Cada um de nós tem uma chave para a sabedoria universal dentro de si. Abrindo o coração, entrando no silêncio, podemos aceder ao conhecimento que o vento murmura.

domingo, 11 de dezembro de 2011

A magia da Lua Cheia

Ontem, a cerimónia estava a ser preparada ainda com a guarda-chuva aberta. Mas ao começar, sentimos que já não era necessário. E depois de um dia inteiro de chuva, com o céu carregado de nuvens baixas, a chuva parou. As nuvens começaram a ceder e levantar... e mais uma vez, não choveu durante a meditação. Tem sido sempre assim até agora, não chove quando reunimos em meditação! Ontem chegamos ainda a ver a Lua, no final, um belo arco-íris à volta.... uma surpresa muito grande e agradável!

A Lua sobre o Cromeleque dos Almendres, 10-12-2011
A altura da Lua Cheia é sempre uma altura especial, uma altura de nos ligarmos à Natureza e à verdadeira natureza do nosso Ser... A Lua Cheia é um período de reflexão sobre o nosso caminho: no auge do ciclo lunar podemos ver com a clareza do Sol para a escuridão do nosso interior.

Não é boa altura para tomarmos decisões sobre o rumo da nossa vida, uma vez que as emoções encontram-se estimuladas pela energia da Lua. Nem é boa altura para o inicio de novos projectos, que melhor se guarda para a Lua Nova.
Mas a Lua Cheia é boa para vermos a colheita do que semeamos antes. Boa altura de fazer o balanço e ver onde estamos, para poder ver: quem somos agora?

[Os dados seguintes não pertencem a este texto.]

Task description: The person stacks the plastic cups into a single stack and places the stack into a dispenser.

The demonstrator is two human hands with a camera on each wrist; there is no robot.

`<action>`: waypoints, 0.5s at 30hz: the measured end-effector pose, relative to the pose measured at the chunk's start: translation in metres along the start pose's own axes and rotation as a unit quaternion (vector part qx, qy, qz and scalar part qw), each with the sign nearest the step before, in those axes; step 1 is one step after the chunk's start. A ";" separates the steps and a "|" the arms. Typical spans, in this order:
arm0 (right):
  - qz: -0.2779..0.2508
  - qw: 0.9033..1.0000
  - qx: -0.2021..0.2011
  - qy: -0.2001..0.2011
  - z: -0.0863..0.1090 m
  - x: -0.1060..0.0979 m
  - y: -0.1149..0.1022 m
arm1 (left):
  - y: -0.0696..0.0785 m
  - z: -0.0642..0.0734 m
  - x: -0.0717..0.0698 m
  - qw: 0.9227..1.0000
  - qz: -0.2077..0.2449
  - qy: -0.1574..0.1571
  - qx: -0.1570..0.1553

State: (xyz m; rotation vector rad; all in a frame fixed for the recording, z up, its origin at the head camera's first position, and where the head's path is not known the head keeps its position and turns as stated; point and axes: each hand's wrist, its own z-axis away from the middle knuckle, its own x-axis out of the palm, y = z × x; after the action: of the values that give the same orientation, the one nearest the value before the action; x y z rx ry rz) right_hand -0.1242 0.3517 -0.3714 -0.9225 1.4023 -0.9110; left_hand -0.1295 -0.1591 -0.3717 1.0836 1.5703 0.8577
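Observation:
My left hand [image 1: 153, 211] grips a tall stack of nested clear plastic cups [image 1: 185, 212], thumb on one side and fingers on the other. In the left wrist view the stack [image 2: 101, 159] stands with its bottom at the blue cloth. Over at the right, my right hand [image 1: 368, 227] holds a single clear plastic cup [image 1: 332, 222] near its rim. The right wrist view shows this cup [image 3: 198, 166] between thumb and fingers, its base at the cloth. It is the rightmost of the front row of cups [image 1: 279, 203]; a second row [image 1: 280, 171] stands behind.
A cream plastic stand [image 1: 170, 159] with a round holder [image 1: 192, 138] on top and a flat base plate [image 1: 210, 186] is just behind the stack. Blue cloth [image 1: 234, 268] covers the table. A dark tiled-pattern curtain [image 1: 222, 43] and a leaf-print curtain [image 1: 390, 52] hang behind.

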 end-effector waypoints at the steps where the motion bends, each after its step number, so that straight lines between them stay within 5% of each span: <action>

A Lua Cheia também é uma altura em que nos podemos equilibrar e encontrar o nosso lugar entre Sol e Lua, ou seja na Terra. No meio entre a força feminina e a força masculina, podemos sentir como renascemos um pouco e crescemos um outro pouco, a cada momento que respiramos e aceitamos que Somos, quem somos.
É um momento de reflexão e aceitação, portanto. Um momento em que a nossa noção de nós aumenta, em que sentimos que a Força existe em nós. Chega a ser uma sensação poderosa, olhar e sentir a Lua Cheia!
Como é natural - e é mesmo uma lei da natureza - todo o poder traz responsabilidades.
Todas as Luas Cheias juntamo-nos no Cromeleque dos Almendres , não só para poder sentir as forças da natureza a funcionar à nossa volta e dentro de nos, mas também para assumirmos o nosso lugar  na Terra. Em união com a Natureza sentimos a nossa ligação - à Terra, aos que nos amamos, aos que nos rodeiam. E podemos perceber como Tudo está ligado em interdependência - nada existe se não existisse o resto. Para estarmos bem, é preciso que o Todo está bem.

No Cromeleque, sítio sagrado, protegido pelas pedras que marcam este Portal entre Céu e Terra, onde podemos sentir, de coração aberto, o bater do coração da Terra e a Luz do coração do Universo, a meditação da Lua Cheia veste-se de especial importância.
Sendo um lugar de força, ligado pelas linhas energéticas a muitos outros lugares, tudo o que fazemos aqui carrega-se de simbolismo e irradia. É para a Terra, para todos que vivem n'Ela, que abrimos e assumimos quem somos.
Estabelece-se em cada um dos corações que se abrem, um portal, pelo qual o Amor Universal possa fluir para a Terra. E cada um que põe de lado o seu interesse pessoal, confirma e amplia a energia que flui - porque sabe, que tudo o que faz para a Terra e o Grande Conjunto, contribui para o seu próprio bem-estar.
Uma responsabilidade muito grande, como disse ontem uma participante. Estamos aí como agulhas de acupunctura, a transmitir energia para apoiar a Terra no processo de transformação em que se encontra. Para que ela sente o apoio para transformar a dor que existe, entre humanos, dentro d'Ela...
Para mostrar que estamos dispostos a unir-nos em favor da Terra, sendo Humanos, em todos os sentidos possíveis....
São momentos bonitos, em que a Magia acontece.